Timely reflections on the current state of our grizzly affairs


Saturday, April 25, 2009

Give Albertans a real chance

I was sitting here minding my own business yesterday when the CKUA news subjected me to the Alberta government's latest attempt to embarrass the people it represents. As if spending $25 million on a branding campaign to convince the rest of the world we're not what we are wasn't enough. Now they're trying to convince the rest of the world to follow our lead and not reduce greenhouse gas emissions.

With the plaintive cry of a child who can't have any more candy, Alberta Energy Director of Communications Jason Chance complained that California's attempt to pass the U.S. 's first low-carbon fuel standard (LCFS) "wasn't fair."

Alberta Energy's version of Nick Naylor (think: Thank You for Smoking), Chance was the mouthpiece for Alberta government officials in California this week wasting taxpayers' money (and political capital and international standing) trying to convince the state's air-quality regulator that banning carbon-heavy fuels singles out Canadian exports of oilsands-derived crude.

In a "historic vote," California's Air Resources Board passed the implementing regulations for the nation's first low-carbon fuel standard (LCFS) by an overwhelming 9-1. This vote will put into action the LCFS first proposed by Governor Schwarzenegger as a key policy for meeting California's global warming goals. This precedent setting environmental policy will favor cleaner fuels over high carbon fuels such as Canadian tar sands, liquid coal and oil shale.

"Low carbon fuel standards are a critical complementary measure to a cap on global warming pollution," writes Liz Barrat-Brown, a senior attorney with NRDC. "The LCFS requires that the carbon content of fuels decline over the next decade, paving the way for lower carbon fuels, such as next generation biofuels, and other measures to reduce global warming pollution from our transportation sector.

"The approval of the California LCFS regulations gives a huge boost to efforts to pass a similar measure nationally. Today all eyes will turn to Washington D.C. where the House Energy and Commerce Committee will debate a national LCFS."
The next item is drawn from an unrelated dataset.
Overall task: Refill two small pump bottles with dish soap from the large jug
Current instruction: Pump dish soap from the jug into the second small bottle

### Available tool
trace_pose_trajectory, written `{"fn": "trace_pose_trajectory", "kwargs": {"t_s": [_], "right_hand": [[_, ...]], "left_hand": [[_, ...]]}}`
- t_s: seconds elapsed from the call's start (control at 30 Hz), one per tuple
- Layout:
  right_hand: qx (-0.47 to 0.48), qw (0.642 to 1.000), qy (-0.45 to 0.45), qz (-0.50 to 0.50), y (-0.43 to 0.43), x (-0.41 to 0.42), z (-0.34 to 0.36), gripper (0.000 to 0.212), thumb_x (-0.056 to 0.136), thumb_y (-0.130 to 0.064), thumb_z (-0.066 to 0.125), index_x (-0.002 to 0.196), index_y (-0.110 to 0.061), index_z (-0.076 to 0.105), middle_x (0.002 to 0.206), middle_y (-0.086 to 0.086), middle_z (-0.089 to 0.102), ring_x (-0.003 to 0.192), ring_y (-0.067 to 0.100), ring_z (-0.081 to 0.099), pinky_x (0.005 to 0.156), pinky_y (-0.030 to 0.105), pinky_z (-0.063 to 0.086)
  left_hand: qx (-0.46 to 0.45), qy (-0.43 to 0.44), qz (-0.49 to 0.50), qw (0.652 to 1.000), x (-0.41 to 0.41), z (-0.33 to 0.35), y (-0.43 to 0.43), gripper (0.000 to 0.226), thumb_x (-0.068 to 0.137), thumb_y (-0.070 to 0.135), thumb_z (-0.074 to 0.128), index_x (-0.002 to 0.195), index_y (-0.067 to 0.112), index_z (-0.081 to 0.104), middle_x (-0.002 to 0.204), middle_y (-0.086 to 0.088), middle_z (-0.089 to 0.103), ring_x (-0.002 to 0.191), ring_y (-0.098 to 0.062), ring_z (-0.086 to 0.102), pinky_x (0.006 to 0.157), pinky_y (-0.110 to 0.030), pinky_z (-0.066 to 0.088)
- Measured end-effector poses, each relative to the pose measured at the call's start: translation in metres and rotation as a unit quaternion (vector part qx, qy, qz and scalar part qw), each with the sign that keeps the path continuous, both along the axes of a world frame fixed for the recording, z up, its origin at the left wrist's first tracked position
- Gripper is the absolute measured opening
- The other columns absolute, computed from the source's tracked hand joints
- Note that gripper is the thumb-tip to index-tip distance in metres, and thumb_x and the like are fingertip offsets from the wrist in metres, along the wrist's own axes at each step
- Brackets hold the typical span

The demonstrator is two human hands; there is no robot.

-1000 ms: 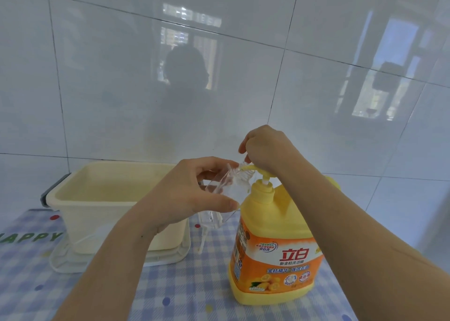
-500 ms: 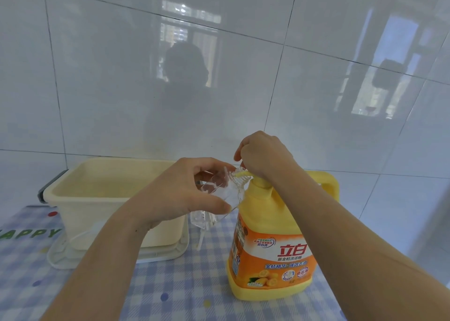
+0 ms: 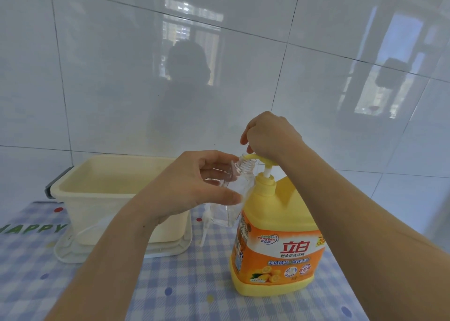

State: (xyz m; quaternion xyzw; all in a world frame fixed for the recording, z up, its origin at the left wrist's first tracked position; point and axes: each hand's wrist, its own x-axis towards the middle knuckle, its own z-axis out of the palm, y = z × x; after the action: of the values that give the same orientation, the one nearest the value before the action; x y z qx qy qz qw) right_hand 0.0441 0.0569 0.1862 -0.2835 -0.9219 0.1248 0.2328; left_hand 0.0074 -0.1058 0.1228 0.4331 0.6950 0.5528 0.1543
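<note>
We hold the small clear plastic bottle [image 3: 232, 211] in our left hand [image 3: 192, 186], with the thumb across its near side and the fingers curled over the far side. It is lifted off the desk [image 3: 194, 284] and tilted, so its long axis leans up and to the right. Just to its right, the large yellow plastic jug [image 3: 277, 235] with the orange label stands upright on the desk's checked cloth. Our right hand [image 3: 270, 135] sits on top of the jug's yellow pump head [image 3: 259, 159], fingers curled down round it. White stem shows beneath the head, so we judge the pump is raised and ready for a stroke.

The next press turns on one meeting. The spout points left, toward our left hand, and the bottle's open threaded neck ends right at its tip. We cannot tell whether the tip is inside the mouth or only touching the rim. A downward stroke would lower the spout, so the left hand would need to follow it down or the soap may run down the outside. The bottle looks nearly empty, so we judge this fill is at an early stage. We see no second bottle. A cream plastic tub [image 3: 109, 186] stands behind our left arm.
</note>
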Motion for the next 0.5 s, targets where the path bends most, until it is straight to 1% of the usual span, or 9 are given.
{"fn": "trace_pose_trajectory", "kwargs": {"t_s": [0.1, 0.27, 0.5], "right_hand": [[0.001, 1.0, -0.017, 0.002, 0.0, -0.001, -0.003, 0.034, 0.076, -0.009, 0.038, 0.09, -0.016, 0.068, 0.091, 0.002, 0.069, 0.083, 0.023, 0.064, 0.078, 0.039, 0.055], [-0.022, 1.0, -0.023, 0.0, 0.0, 0.001, -0.021, 0.037, 0.075, -0.007, 0.036, 0.092, -0.015, 0.068, 0.09, 0.004, 0.068, 0.084, 0.024, 0.063, 0.079, 0.039, 0.055], [-0.02, 1.0, -0.015, -0.004, 0.0, 0.002, -0.025, 0.036, 0.075, -0.007, 0.037, 0.091, -0.014, 0.068, 0.09, 0.004, 0.068, 0.084, 0.024, 0.064, 0.08, 0.04, 0.055]], "left_hand": [[-0.003, 0.006, 0.005, 1.0, 0.0, 0.001, -0.001, 0.06, 0.061, 0.011, 0.091, 0.114, 0.026, 0.069, 0.101, 0.008, 0.075, 0.091, -0.004, 0.07, 0.094, -0.034, 0.056], [-0.036, 0.04, 0.015, 0.998, -0.002, -0.001, -0.001, 0.054, 0.061, 0.009, 0.089, 0.106, 0.032, 0.07, 0.098, 0.014, 0.073, 0.093, -0.001, 0.068, 0.088, -0.028, 0.058], [-0.047, 0.041, 0.008, 0.998, -0.003, -0.001, -0.002, 0.054, 0.062, 0.008, 0.089, 0.108, 0.027, 0.07, 0.097, 0.008, 0.074, 0.091, -0.002, 0.068, 0.086, -0.028, 0.058]]}}
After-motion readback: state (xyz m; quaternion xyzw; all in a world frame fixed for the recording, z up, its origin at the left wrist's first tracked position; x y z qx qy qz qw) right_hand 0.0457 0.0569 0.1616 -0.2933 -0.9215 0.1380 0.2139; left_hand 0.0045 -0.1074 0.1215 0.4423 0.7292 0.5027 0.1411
Despite Chance's ideologically motivated protests of "unfairness," the beauty of the LCFS is "it does not pick favorites," says Barrat-Brown. "Instead it provides a more level playing field for lower carbon fuels to compete against dirtier fuels. It does this by relying on a straight forward concept - determining how much carbon is embedded in the fuel through lifecycle assessment, an accounting measure that evaluates emissions from the production through to the combustion of a fuel."

How long is it going to take the dinosaurs in the Alberta legislature to realize that the world has changed? Despite the Alberta Tories' apparent apathy (if not outright disdain) for the environment around them, most of the rest of the world, including the U.S., our favourite trading partner and the world's most voracious consumer of oil, has decided that climate change is very real and very serious, and as such must be stopped with a vigour usually reserved for martial enemies.

“Let’s be clear,” Dr. David Keith prophesied last year. “A lot of Albertans, people who are members of APEGGA, for instance, the engineer and geophysicist group in Alberta, don’t believe that climate change is a problem, and quite a few members of our cabinet don’t believe it’s a problem. But what they believe doesn’t actually matter. We’re going to be regulated from the outside. The U.S. is moving [climate change] regulations through the House and the Senate that are very serious. Sometimes you may wish the world is one way. You may wish you don’t have a problem. But we do."

And as Keith points out, it's not just the environment Albertans should be concerned about. It's our entire economy: “I think people are frighteningly naive about what the impacts of this could be. Serious carbon regulation [in the U.S.] could have people walking away from their mortgages the way they did here in the early 1980s. Alberta needs to make some strategic investments to protect itself against carbon regulation, and ... right now, [the government is] just dropping the ball.”

Albertans could be global leaders in the fight against climate change, if only Premier Ed Stelmach would give us a different kind of chance -- one that involves honesty and integrity and transparency rather than shady PR campaigns and obstructionist government intervention.

1 comment:

Jeff Gailus said...

This just in from the Globe and Mail's Jeffrey Simpson:

"On climate change, the Harper government has essentially downed tools, waiting for the U.S. political system to come to conclusions about trading emissions and new vehicle emission standards, after which Canada will petition to sign up. Right now, we are fighting a rearguard action against new fuel standards that could limit access to the U.S. market for the "dirty" oil of Alberta's tar sands.

Alberta could have awakened to these realities a long time ago, but its head-in-the-sand government and oil industry did not, so now catch-up, lobbying and a futile $25-million advertising campaign in the United States are where the province is at. A surer recipe for failure is hard to imagine.

Canada could have taken the lead in climate change within North America years ago but chose not to do so. As a result, it has nothing positive to offer the Obama administration, and so is waiting on events. That "clean energy dialogue" touted at the Obama-Harper summit was, and remains, eyewash.

Canadians are quite patriotic, and with good reason. We are also quite dependent, more than we enjoy telling ourselves, and we apparently have no ideas about how to reduce that dependence."